● **EXERCISE PROMPT**
The full listing needs to be output exactly.

(SOURCE MATERIAL Opens)

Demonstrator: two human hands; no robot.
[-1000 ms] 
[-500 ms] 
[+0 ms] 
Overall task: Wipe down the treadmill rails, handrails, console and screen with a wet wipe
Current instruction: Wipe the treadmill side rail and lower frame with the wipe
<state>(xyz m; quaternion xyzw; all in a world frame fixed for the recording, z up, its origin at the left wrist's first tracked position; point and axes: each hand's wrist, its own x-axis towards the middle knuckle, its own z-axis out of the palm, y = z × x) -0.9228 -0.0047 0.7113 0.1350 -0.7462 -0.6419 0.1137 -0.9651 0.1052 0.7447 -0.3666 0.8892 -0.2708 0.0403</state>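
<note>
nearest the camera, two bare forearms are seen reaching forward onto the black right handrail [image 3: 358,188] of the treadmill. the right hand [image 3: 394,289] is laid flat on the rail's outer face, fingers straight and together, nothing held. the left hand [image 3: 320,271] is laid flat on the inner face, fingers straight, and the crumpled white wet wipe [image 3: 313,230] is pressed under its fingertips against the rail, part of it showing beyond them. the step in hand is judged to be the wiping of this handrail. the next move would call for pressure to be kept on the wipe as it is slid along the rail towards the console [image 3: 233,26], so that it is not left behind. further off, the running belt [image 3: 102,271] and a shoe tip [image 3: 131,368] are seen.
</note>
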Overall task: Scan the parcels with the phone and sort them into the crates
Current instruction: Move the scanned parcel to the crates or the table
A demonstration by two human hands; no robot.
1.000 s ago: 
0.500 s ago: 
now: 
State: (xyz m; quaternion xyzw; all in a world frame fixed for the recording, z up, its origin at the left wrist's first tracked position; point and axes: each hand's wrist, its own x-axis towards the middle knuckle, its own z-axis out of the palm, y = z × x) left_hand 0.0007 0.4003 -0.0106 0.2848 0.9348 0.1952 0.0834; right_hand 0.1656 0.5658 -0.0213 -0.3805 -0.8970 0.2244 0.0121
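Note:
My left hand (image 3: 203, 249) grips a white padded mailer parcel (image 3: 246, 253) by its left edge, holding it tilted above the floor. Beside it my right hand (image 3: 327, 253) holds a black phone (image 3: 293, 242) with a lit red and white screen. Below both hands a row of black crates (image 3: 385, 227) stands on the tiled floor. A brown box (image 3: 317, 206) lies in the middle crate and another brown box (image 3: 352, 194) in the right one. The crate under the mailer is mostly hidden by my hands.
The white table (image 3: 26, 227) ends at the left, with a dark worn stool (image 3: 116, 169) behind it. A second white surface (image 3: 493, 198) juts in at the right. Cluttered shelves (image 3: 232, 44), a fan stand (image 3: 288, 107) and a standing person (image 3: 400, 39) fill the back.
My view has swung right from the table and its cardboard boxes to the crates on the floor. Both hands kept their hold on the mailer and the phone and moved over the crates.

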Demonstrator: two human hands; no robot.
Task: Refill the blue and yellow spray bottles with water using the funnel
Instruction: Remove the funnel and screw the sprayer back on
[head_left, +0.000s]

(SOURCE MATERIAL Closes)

● **SOLUTION TO THE PROBLEM**
Demonstrator: two human hands; no robot.
[-1000 ms] 
[-500 ms] 
[+0 ms] 
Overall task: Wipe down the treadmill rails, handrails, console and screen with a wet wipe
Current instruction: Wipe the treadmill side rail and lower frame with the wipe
<state>(xyz m; quaternion xyzw; all in a world frame fixed for the recording, z up, its origin at the left wrist's first tracked position; point and axes: each hand's wrist, its own x-axis towards the middle knuckle, its own z-axis out of the palm, y = z × x) -0.9228 -0.0047 0.7113 0.1350 -0.7462 -0.6419 0.1137 -0.9651 0.1052 0.7447 -0.3666 0.8892 -0.2708 0.0403</state>
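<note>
nearest the camera, two bare forearms are seen reaching forward onto the black right handrail [image 3: 358,188] of the treadmill. the right hand [image 3: 394,289] is laid flat on the rail's outer face, fingers straight and together, nothing held. the left hand [image 3: 320,271] is laid flat on the inner face, fingers straight, and the crumpled white wet wipe [image 3: 313,230] is pressed under its fingertips against the rail, part of it showing beyond them. the step in hand is judged to be the wiping of this handrail. the next move would call for pressure to be kept on the wipe as it is slid along the rail towards the console [image 3: 233,26], so that it is not left behind. further off, the running belt [image 3: 102,271] and a shoe tip [image 3: 131,368] are seen.
</note>
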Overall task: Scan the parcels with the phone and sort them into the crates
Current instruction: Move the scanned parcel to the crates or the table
A demonstration by two human hands; no robot.
1.000 s ago: 
0.500 s ago: 
now: 
State: (xyz m; quaternion xyzw; all in a world frame fixed for the recording, z up, its origin at the left wrist's first tracked position; point and axes: each hand's wrist, its own x-axis towards the middle knuckle, its own z-axis out of the palm, y = z × x) left_hand 0.0007 0.4003 -0.0106 0.2848 0.9348 0.1952 0.0834; right_hand 0.1656 0.5658 -0.0213 -0.3805 -0.8970 0.2244 0.0121
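Note:
My left hand (image 3: 203, 249) grips a white padded mailer parcel (image 3: 246, 253) by its left edge, holding it tilted above the floor. Beside it my right hand (image 3: 327, 253) holds a black phone (image 3: 293, 242) with a lit red and white screen. Below both hands a row of black crates (image 3: 385, 227) stands on the tiled floor. A brown box (image 3: 317, 206) lies in the middle crate and another brown box (image 3: 352, 194) in the right one. The crate under the mailer is mostly hidden by my hands.
The white table (image 3: 26, 227) ends at the left, with a dark worn stool (image 3: 116, 169) behind it. A second white surface (image 3: 493, 198) juts in at the right. Cluttered shelves (image 3: 232, 44), a fan stand (image 3: 288, 107) and a standing person (image 3: 400, 39) fill the back.
My view has swung right from the table and its cardboard boxes to the crates on the floor. Both hands kept their hold on the mailer and the phone and moved over the crates.
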
Demonstrator: two human hands; no robot.
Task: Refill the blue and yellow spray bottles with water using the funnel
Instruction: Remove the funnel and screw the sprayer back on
[head_left, +0.000s]

This exercise is now done.